Before rushing out to meet the man, Ralph grabbed a briefcase and flicked off the headlights, hoping the darkness would conceal his shabby appearance. His suit had been washed, but it still had stains and stank of alcohol. He’d lost weight, but he was heavy by any measure. And he’d shaved and cut his hair recently, but he looked like a man who had lost everything and was living as a vagrant. What good was being a lawyer when there were no longer any courts?
“You there, step over here and state your business,” said a doorman with a deep voice standing in the mist. Ralph approached him slowly but forcefully.
“I’ve got important matters to discuss with Mr. Wozniak. If you’ll—”
“Chairman Wozniak is entertaining visitors and won’t be available to grant your request for a meeting.”
The impertinence of cutting him off was all it took to fill his lungs with some of the old bluster.
“I know damn well what Velo is doing up there with Portia Illiam and Arnold Keize, and if he knew you made him wait for one moment to find out what was in this briefcase, he’d dip your balls in boiling oil. I’m not some shmuck who wandered in off the street neither. You should know you’re speaking to one of the Wozniak Conglomerate’s closest litigation advisers. I’m fucking Ralph Fiori!”
“That must be uncomfortable,” the doorman said, but he turned and led Ralph away from the vehicle and to the compound’s main entrance, where he used a lever to open the great steel doors reflecting firelight from nearby sconces.
After crossing the courtyard and entering the steel mansion, Ralph lumbered along and looked at pictures on the wall of the Wozniak clan while wondering if these were the last things Lowell saw before his death. It’d been quite a long time since Ralph left his friend out in the cold, refusing to help him fend off his investigation when his then-wife Melody Hockley drained his bank account. That moment put him on the path to becoming a gunshot victim on a stage in a public execution broadcast all across Cumeria, and Ralph couldn
’t dismiss the feeling he was responsible for it.
“This way,” the doorman said, leading him up a tall staircase that should’ve come with an oxygen mask. He clutched the railing post when he came to the top and gasped for breath. Ralph felt weak in a way he never had before, but giving in wasn’t acceptable when his one chance for redemption was at hand.

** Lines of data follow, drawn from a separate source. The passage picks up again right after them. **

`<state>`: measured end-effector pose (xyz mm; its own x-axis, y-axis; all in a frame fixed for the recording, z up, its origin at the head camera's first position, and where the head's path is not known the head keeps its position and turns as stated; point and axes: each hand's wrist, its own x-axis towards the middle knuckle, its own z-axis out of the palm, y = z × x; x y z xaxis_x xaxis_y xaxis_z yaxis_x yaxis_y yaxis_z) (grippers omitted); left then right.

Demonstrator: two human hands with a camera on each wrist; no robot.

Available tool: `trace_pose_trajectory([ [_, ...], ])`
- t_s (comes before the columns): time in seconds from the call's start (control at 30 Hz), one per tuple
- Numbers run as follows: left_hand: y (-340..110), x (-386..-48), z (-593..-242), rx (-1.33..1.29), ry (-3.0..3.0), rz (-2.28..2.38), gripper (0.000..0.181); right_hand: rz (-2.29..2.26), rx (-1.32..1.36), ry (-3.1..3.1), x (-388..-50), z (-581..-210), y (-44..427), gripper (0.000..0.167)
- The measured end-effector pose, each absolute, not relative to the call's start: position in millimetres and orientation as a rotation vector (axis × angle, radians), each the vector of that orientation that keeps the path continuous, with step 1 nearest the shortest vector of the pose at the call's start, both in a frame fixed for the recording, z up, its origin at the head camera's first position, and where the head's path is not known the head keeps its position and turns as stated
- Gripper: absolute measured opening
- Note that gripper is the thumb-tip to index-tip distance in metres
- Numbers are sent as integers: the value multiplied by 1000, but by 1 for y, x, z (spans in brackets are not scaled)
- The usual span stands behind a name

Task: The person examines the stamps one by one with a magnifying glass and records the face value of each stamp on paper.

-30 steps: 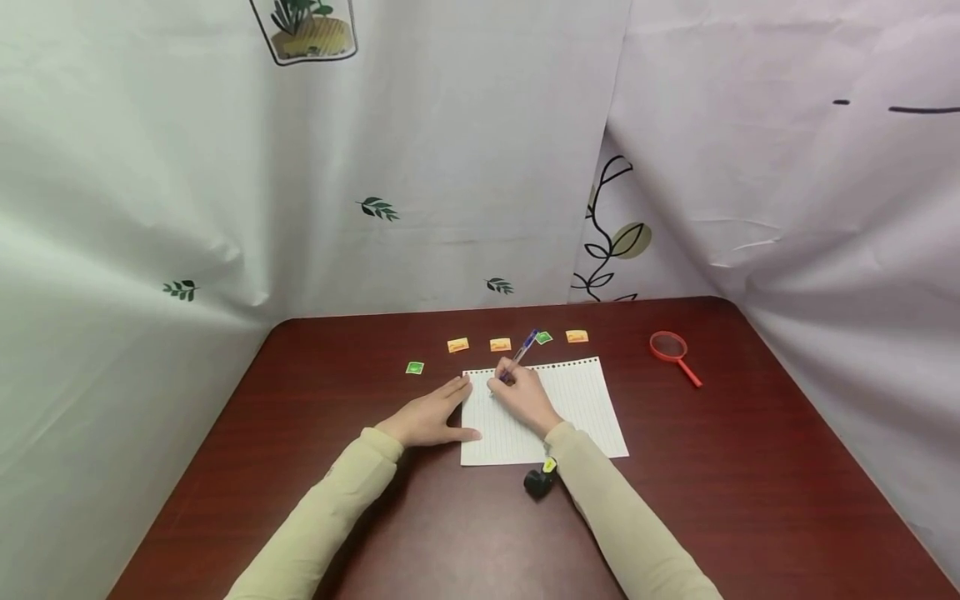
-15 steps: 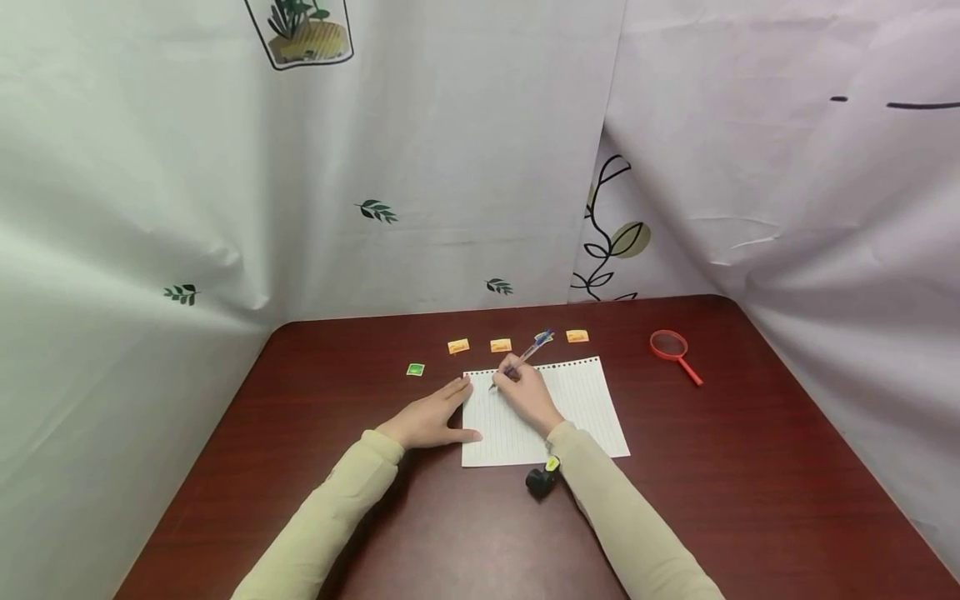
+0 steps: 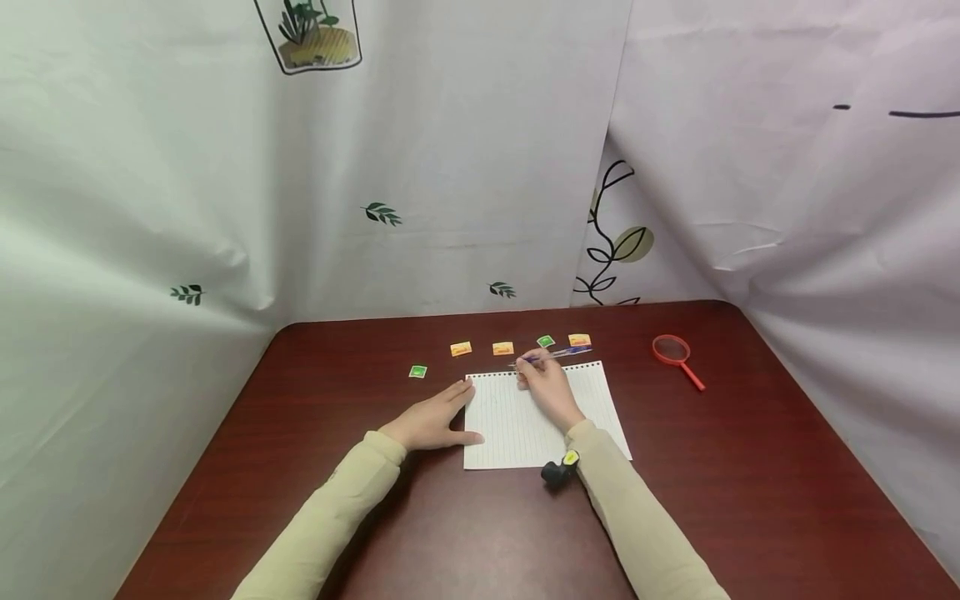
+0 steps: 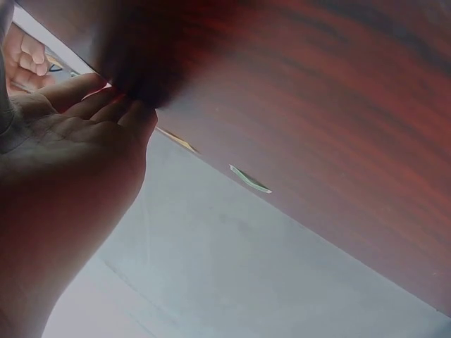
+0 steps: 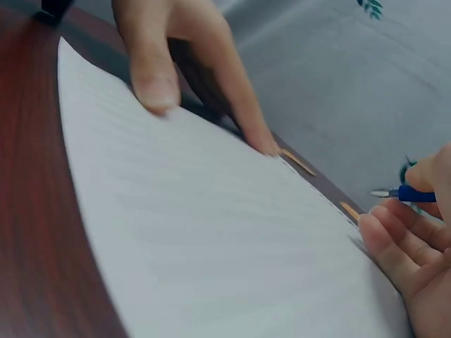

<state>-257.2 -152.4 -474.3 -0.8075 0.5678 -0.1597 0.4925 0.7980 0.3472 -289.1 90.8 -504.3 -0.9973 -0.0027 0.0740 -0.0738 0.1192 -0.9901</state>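
Note:
A lined sheet of paper [image 3: 510, 425] with holes along its far edge lies on the table. My left hand [image 3: 433, 419] rests at the sheet's left edge, fingers and thumb straight on its border. The right hand [image 3: 550, 387] is over the sheet's far edge and holds a blue pen [image 3: 570, 352], tilted low with its back end to the right. In the right wrist view the pen's tip [image 5: 380, 193] shows clear of the paper [image 5: 211, 225], beside the right hand's [image 5: 416, 246] fingers.
Beyond the sheet lie orange cards [image 3: 461, 348] and green cards [image 3: 417, 372]. A red magnifying glass [image 3: 671, 350] is at the right on the dark red table [image 3: 750, 467]. White cloth [image 3: 450, 150] hangs behind. A black object with a yellow mark [image 3: 557, 473] is by the right wrist.
My right hand has moved right and away from the writing spot on the sheet, and the pen has turned from steep to nearly level. The left hand has stayed in place.

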Motion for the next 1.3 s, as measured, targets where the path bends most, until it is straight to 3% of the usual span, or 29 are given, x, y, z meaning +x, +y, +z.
trace_pose_trajectory([
  [0.3,-154,-255,-474,826,2726,420,99,2102,-55,-2340,-290,-501,136,22],
  [0.6,-154,-253,-475,824,2727,396,98,1971,50,-2540,-280,-486,183,32],
  [0.77,-153,-253,-476,826,2724,399,98,1813,88,-2686,-282,-487,210,45],
  [1.3,-153,-255,-475,823,2734,376,100,1136,171,-3010,-263,-469,263,47],
])
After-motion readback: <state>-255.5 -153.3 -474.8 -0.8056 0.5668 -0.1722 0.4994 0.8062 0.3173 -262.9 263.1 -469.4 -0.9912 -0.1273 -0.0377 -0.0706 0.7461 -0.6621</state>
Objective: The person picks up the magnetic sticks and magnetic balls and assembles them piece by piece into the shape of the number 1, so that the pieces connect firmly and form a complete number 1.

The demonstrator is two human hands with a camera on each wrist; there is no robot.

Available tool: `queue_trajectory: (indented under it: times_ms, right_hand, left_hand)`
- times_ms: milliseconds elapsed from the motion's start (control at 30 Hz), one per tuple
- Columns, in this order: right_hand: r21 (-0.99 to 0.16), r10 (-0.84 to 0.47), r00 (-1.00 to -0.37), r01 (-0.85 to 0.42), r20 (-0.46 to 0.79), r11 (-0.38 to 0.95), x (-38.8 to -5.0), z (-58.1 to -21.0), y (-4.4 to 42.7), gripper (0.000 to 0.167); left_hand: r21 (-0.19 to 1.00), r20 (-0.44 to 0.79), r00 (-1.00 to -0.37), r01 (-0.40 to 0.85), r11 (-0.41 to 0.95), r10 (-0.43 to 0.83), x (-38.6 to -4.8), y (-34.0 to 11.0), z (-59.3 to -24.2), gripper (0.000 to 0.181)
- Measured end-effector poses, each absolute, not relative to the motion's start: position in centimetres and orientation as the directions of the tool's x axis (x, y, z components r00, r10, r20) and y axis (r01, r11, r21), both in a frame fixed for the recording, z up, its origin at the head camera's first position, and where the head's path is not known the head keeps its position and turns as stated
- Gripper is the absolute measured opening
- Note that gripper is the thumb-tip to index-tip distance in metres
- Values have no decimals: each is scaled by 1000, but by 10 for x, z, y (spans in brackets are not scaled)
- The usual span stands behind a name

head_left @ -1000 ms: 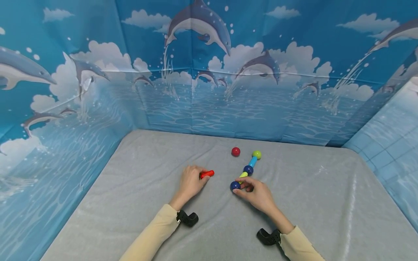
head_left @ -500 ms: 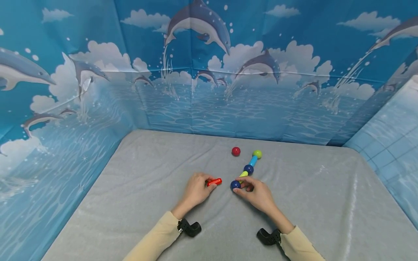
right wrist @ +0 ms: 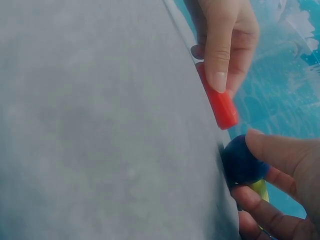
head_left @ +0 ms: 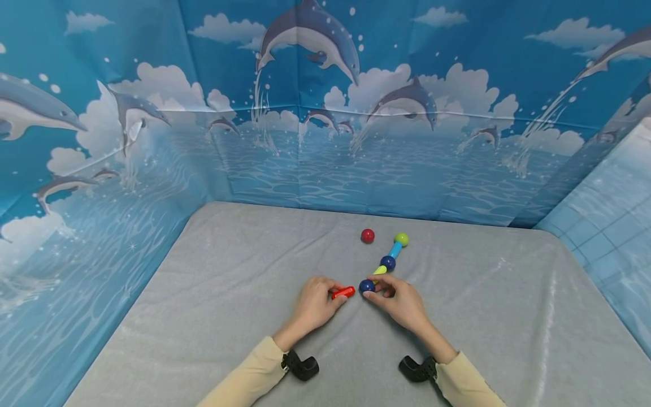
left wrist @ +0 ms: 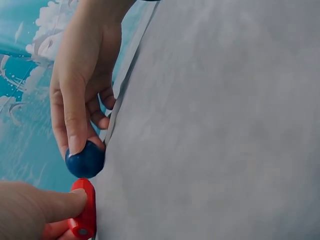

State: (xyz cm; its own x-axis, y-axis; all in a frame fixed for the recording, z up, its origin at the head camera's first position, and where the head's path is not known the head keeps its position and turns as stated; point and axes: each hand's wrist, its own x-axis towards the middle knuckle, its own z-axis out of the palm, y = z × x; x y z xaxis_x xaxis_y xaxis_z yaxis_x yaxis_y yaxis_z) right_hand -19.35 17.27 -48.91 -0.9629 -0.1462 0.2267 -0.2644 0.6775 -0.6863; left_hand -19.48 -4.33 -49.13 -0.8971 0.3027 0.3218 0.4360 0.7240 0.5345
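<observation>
My left hand (head_left: 316, 304) pinches a short red rod (head_left: 343, 293) between thumb and fingers, its free end pointing at a dark blue ball (head_left: 367, 286). A small gap parts the two in the head view. My right hand (head_left: 402, 301) grips that ball, thumb on its near side. From the ball a chain runs away from me: a yellow-green rod (head_left: 380, 271), a second dark blue ball (head_left: 388, 262), a light blue rod (head_left: 395, 250) and a lime green ball (head_left: 401, 239). In the right wrist view the fingers hide most of the yellow-green rod.
A loose red ball (head_left: 368, 236) lies left of the chain's far end. Grey cloth (head_left: 473, 294) covers the table. A dolphin-print curtain (head_left: 325, 164) stands along the back and sides. Each wrist wears a black camera mount.
My left hand has moved right and toward me with the red rod, closing most of the distance to the near blue ball. The right hand stays almost where it was.
</observation>
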Motion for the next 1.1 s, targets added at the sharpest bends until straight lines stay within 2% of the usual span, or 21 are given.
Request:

The doorman knocked once on a door featuring ornate carvings, put his ear close, and twisted the handle. Ralph straightened up and followed him into a comfortable looking room.
“Pardon the interruption, Mr. Chairman.”
“I know this man. Mr. Fiori,” said the slender Velo Wozniak in his typical silver suit from a tall, plush chair. “You might be here looking for work after your last client…went cold. I’m afraid I have nothing to offer.”
Portia Illiam, a stunning blonde in an elegant and low-cut sequin dress, sat up on the couch and smirked.
“Velo, have a little more sympathy for a dead man’s lawyer than that. He looks a shadow of his former self and must be starving. Have the dogs produced any morsels he can eat?”
Steaming from the jabs, Ralph noticed Arnold Keize standing by the fireplace with his hands in his pockets. He merely watched until something on the ground caught his attention, which turned out to be a very young girl playing with a serrated knife and a carrot. Ralph cleared his throat and addressed Velo.
“I’ve come about another matter,” Ralph announced. If he appeared to accept the insults, it was all for the better. With any luck he’d be the one laughing soon enough.
“So be it. Get him a chair and return to your post,” Velo ordered the doorman, who did as he was instructed and shut the door behind him. Arnold Keize, a burly man with short black hair, lifted the girl and put her on his lap as he took a seat opposite Velo. Ralph took careful glances at the three of them while shuffling through the papers in the briefcase and making them wait.